Directions for this task:
Exactly how many lines in the data below contain the string "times"? Give that number and nothing else.

Information shown:
= Beginning of Section =

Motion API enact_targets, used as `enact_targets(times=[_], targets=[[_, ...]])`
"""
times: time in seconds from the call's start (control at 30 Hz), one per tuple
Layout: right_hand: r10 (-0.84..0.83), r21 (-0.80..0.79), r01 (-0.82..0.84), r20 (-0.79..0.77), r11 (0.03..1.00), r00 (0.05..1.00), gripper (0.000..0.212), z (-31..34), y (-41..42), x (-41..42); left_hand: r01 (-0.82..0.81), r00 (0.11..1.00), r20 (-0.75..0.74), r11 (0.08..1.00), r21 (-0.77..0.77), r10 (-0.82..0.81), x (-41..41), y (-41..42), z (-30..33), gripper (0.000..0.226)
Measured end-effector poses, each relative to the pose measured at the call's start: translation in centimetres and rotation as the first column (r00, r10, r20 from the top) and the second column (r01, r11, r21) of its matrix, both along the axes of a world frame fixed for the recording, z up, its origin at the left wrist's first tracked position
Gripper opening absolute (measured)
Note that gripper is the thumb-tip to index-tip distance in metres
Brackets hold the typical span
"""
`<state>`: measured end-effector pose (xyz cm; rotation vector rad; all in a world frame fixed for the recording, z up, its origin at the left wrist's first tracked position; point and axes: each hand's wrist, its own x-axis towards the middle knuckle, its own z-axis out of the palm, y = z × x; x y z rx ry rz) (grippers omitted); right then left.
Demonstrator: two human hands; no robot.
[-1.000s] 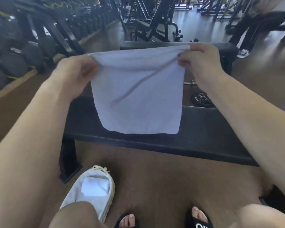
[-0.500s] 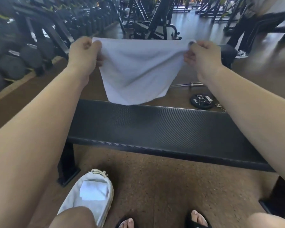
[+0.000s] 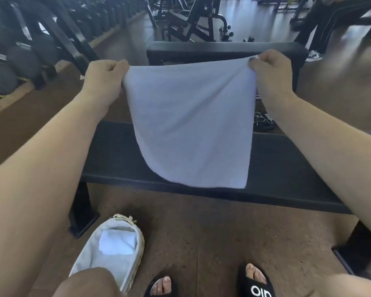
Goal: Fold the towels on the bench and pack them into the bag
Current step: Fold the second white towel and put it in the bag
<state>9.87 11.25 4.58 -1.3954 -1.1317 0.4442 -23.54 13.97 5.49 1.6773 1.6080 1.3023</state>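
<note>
Towel, white: held in air above/in front of black bench, top edge level L–R, long axis hanging down, lower edge over bench's near rim.
L hand: fingers curled, pinching top-left corner.
R hand: fingers curled, pinching top-right corner.
Bag: on floor, bottom left, mouth open, w/ folded towel inside.

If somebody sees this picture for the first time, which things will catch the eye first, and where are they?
First is the white towel, held up in the middle of the view over the black bench, with the left hand and the right hand each gripping a top corner. Next is the pale bag on the floor at lower left, open, with a folded towel already inside.
</note>
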Motion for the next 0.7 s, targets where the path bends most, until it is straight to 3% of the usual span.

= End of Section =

Solution to the problem:
2